This directory contains scripts related to the manuscript "Expanded catalogue of microbial genes and metagenome-assembled genomes from the pig gut microbiome".
Before running, you must ensure that all required softwares and databases are installed successfully.
Create two directories "bin" and "Database" in user home directory.
The installation method refer to the manual of each software. The name, version and availablity of the software are as follows:
Note: Make all needed command of software availabled in the "~/bin" directory or in system environment variables.The version is only the version used in the paper and does not have to be the same, and some softwares are included in other software, so you don't have to install it repeatedly. For example, bwa, bowtie2, Samtools and MEGAHIT are included in metawrap.
All databases are stored in the "~/Datebase" directory.

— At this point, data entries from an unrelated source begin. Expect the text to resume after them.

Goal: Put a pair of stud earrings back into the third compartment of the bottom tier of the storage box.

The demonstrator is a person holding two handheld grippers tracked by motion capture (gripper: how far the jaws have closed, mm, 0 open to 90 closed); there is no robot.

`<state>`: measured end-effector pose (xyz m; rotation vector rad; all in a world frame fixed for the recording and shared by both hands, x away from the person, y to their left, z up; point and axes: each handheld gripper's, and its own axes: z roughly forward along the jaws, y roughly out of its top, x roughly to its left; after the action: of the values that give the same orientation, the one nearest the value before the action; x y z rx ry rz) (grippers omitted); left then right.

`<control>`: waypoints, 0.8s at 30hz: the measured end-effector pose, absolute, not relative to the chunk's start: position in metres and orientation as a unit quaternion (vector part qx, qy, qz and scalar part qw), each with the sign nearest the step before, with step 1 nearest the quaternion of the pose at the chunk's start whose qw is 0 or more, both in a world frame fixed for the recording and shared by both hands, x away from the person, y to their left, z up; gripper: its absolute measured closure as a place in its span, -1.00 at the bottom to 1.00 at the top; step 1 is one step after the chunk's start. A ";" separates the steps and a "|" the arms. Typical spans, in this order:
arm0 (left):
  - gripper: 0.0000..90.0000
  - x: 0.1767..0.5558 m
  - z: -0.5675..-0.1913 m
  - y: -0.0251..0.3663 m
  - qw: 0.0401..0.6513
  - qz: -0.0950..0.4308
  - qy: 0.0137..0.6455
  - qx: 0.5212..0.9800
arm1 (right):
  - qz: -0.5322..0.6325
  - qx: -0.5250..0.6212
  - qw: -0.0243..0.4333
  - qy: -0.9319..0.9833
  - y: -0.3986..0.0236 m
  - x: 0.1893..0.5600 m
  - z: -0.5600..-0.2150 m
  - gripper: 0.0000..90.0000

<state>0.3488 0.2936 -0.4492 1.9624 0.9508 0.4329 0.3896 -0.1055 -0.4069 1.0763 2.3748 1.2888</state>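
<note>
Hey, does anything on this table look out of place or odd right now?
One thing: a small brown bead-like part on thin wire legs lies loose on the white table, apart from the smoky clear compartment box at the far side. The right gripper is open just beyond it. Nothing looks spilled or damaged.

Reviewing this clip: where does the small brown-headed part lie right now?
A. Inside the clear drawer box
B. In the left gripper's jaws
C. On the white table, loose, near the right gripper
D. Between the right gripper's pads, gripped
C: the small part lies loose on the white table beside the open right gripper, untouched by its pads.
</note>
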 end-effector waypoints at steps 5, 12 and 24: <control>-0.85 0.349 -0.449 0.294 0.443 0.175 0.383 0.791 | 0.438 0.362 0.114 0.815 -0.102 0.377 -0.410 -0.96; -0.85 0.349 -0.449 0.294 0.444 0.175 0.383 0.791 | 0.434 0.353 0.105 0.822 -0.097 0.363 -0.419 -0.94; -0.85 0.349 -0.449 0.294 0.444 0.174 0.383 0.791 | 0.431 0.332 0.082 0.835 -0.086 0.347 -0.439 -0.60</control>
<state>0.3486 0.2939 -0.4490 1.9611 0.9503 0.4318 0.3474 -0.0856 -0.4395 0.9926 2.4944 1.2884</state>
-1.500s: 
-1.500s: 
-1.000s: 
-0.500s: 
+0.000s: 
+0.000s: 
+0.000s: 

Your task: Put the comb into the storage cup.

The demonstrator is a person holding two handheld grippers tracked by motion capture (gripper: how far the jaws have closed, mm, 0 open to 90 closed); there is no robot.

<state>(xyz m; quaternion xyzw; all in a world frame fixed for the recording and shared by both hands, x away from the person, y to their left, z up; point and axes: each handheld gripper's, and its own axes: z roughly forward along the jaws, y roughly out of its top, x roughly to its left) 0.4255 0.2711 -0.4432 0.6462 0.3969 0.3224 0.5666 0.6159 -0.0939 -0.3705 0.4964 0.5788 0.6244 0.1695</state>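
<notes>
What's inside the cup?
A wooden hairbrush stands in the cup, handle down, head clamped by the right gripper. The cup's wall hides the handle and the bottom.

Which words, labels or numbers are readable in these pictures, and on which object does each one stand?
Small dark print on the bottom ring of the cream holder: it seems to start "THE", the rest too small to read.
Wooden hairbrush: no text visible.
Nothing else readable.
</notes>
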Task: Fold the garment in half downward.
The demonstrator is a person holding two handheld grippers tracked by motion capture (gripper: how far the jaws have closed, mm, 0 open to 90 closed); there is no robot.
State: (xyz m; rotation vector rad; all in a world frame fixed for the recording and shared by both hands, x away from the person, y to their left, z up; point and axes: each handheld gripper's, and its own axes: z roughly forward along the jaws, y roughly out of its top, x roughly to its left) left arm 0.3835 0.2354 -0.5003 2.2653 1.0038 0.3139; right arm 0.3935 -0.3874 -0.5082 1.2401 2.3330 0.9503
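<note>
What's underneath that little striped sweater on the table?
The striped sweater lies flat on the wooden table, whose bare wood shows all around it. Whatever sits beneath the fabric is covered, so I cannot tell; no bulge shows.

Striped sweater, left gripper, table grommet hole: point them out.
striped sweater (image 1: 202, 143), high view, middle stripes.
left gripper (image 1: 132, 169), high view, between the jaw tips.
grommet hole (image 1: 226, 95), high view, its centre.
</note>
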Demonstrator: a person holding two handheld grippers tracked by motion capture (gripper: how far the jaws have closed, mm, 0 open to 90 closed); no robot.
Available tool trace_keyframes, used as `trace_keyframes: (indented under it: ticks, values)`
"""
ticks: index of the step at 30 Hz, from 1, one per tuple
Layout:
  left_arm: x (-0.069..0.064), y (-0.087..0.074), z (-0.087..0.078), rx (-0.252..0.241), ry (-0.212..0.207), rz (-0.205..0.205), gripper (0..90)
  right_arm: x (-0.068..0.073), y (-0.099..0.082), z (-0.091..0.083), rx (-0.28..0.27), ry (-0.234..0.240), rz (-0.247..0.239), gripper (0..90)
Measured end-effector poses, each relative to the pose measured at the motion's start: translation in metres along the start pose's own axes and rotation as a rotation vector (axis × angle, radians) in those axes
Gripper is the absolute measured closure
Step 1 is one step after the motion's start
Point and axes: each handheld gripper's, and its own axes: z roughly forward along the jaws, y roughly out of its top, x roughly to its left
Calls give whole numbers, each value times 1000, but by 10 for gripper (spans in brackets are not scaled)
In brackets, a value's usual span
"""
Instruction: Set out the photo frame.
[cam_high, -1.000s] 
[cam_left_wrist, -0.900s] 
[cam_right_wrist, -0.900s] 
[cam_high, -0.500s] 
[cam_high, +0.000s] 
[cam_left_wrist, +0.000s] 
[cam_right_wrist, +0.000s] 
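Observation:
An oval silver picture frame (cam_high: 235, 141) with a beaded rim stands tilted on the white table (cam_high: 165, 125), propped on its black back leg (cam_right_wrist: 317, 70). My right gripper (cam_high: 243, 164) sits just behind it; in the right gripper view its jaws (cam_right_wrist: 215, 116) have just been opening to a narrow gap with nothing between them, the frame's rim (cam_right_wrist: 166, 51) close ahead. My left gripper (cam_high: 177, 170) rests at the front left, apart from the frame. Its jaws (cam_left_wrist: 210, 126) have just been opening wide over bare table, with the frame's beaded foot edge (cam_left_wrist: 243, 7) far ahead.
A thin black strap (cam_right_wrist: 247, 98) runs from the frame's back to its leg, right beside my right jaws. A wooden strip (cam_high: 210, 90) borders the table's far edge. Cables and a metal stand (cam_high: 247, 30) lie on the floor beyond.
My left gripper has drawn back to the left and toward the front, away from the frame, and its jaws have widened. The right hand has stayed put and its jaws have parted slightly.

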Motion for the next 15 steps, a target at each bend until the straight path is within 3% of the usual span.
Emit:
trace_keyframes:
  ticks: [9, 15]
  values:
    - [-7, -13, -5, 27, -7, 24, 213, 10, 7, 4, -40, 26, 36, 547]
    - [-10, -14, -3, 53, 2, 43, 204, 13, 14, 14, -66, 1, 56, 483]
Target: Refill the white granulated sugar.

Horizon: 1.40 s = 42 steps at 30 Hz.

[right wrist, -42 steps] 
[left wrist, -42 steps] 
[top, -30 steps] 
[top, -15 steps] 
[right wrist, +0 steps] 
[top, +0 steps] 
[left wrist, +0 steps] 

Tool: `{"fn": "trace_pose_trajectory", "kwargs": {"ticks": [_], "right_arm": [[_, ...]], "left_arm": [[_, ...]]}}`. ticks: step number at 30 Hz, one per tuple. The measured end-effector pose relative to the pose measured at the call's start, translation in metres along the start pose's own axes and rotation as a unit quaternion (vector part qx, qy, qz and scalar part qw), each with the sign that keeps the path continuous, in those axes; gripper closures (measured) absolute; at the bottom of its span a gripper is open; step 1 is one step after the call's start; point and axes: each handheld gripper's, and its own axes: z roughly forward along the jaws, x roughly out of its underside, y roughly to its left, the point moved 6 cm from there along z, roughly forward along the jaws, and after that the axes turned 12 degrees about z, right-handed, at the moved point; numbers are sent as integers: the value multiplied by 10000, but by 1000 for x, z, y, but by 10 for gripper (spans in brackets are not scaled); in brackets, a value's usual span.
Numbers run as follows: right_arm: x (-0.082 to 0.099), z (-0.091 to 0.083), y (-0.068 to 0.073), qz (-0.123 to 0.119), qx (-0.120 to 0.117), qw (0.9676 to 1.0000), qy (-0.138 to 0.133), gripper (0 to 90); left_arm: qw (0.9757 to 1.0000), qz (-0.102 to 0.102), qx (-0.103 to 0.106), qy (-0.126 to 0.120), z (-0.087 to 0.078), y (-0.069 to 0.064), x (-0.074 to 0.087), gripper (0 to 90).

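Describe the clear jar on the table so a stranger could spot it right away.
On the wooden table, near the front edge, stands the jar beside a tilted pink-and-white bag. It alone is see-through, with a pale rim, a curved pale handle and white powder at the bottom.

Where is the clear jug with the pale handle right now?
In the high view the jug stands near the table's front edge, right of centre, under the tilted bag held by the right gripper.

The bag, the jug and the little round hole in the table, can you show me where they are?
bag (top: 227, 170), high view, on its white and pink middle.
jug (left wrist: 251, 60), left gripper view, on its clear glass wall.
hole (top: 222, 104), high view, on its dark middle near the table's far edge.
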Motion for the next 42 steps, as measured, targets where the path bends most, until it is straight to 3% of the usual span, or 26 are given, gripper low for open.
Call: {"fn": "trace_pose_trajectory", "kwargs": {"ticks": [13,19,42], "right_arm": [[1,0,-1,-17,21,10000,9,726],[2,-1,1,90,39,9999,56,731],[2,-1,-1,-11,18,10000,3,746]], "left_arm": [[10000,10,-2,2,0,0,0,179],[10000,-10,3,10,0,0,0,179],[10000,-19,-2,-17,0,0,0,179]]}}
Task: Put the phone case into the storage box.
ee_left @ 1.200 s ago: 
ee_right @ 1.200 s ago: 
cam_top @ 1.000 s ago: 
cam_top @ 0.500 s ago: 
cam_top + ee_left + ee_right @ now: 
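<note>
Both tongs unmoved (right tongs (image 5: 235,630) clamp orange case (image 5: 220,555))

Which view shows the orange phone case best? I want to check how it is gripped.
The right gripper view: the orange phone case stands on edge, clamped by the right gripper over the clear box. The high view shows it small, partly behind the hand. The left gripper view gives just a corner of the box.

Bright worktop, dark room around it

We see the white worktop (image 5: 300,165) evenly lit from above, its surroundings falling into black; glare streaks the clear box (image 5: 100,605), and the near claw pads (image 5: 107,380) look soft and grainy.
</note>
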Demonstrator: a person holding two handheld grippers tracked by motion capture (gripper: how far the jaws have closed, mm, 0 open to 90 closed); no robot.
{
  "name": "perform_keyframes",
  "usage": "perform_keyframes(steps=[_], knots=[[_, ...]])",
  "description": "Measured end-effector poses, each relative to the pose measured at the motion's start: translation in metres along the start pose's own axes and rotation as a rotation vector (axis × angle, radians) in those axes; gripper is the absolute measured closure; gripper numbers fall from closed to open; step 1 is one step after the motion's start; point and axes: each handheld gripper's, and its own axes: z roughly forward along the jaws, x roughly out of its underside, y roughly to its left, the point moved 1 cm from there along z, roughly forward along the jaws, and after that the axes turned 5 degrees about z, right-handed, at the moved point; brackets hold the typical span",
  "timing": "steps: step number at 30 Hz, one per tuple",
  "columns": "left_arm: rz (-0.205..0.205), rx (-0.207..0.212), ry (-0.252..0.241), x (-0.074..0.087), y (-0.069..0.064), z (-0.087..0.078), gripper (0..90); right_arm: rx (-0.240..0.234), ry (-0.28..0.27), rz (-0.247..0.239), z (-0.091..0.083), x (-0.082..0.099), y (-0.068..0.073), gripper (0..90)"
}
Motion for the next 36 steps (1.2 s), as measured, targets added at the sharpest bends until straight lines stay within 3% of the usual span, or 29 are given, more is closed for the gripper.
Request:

The name,description and availability of the database are as follows:
Database | Version/release date | Description | Availability |
---|---|---|---|
Pig (Sscrofa11.1) | Sscrofa11.1 | Pig reference genome | http://asia.ensembl.org/Sus_scrofa/Info/Index |
Uniprot TrEMBL | version 2020_03 | protein database | https://www.uniprot.org/downloads |
KEGG | 2019/12/20 | KEGG annotation | http://kobas.cbi.pku.edu.cn/kobas3/download/ |
dbCAN | HMMdb-V8 | CAZymes annotation | http://bcb.unl.edu/dbCAN2/download/ |
EggNOG | EggNOG5.0 | EggNOG annotation | http://eggnog5.embl.de/#/app/downloads |
CARD | v3.1.0 | Antibiotic Resistance genes annotation | https://github.com/arpcard/rgi#install-dependencies |
VFDB | Fri Sep 4 10:06:01 2020 | Virulence factors annotation | http://www.mgc.ac.cn/VFs/download.htm |
GTDB-tk | release89 | Taxonomic assignments of MAGs | https://gtdb.ecogenomic.org/downloads |
PhyloPhlAn | 2013 | phylogenetic analysis of MAGs | https://github.com/biobakery/phylophlan/wiki |
Note: The version are only the version used in the paper,most of database are constantly updated.
The scripts of metagenomic analysis are placed in "Pipeline" directory. There are two main modules in the pipeline, the construction of the gene catalog and metagenome-assembled genomes. The processes before assembly are same.
Metagemonic data pre-processing: read trimming and host (pig) read removal,generating high-quality sequence.
Metagenomic assembly: Assemble short reads into long contigs.
A total of four scripts in this modules, including gene prediction, taxonomy annotation, function annotation and abundance estimation.
This part contains steps of gene prediction, filtration of incomplete genes, integration of gene catalog and gene dereplications.
The protein sequence of genes were aligned to Uniprot TrEMBL, and the taxonomic classification were determined based on the last (lowest) common ancestor algorithms.
The KEGG Orthology and pathway, CAZymes family, EggNOG Orthology,antibiotic Resistance genes,and virulence factors annotation were performed by aligning the protein sequence to KEGG, dbCAN, EggNOG, CARD and VFDB databases.
Gene abundance were caculated by aligning clean reads of each sample to the gene catalog to obtained the counts of mapped reads, and normalized to read count fragments per kilobase million (FPKM). The abundance of function items were performed were calculated by adding the abundances of all its members falling within each category with R scripts.
The steps related to reconstruction of metagenome-assembled genomes (MAG) are included in this Part. Binning, refinement, reassembly, genome annotation and abundance estimation of MAGs were performed with the modules of metaWRAP pipeline. dRep software was used for dereplication of MAGs. And taxonomic classification and phylogenetic analysis were processed by GTDB-tk and PhyloPhlAn 3.0, respectively.
Some processing steps in the pipeline, statistical analysis and visualization were handled by scripting with R, Shell, Perl or Python languages. These scripts were placed in "Scripts" directory. All related input data for statistical analysis and visualization are in "Pre-processed_Files" directory.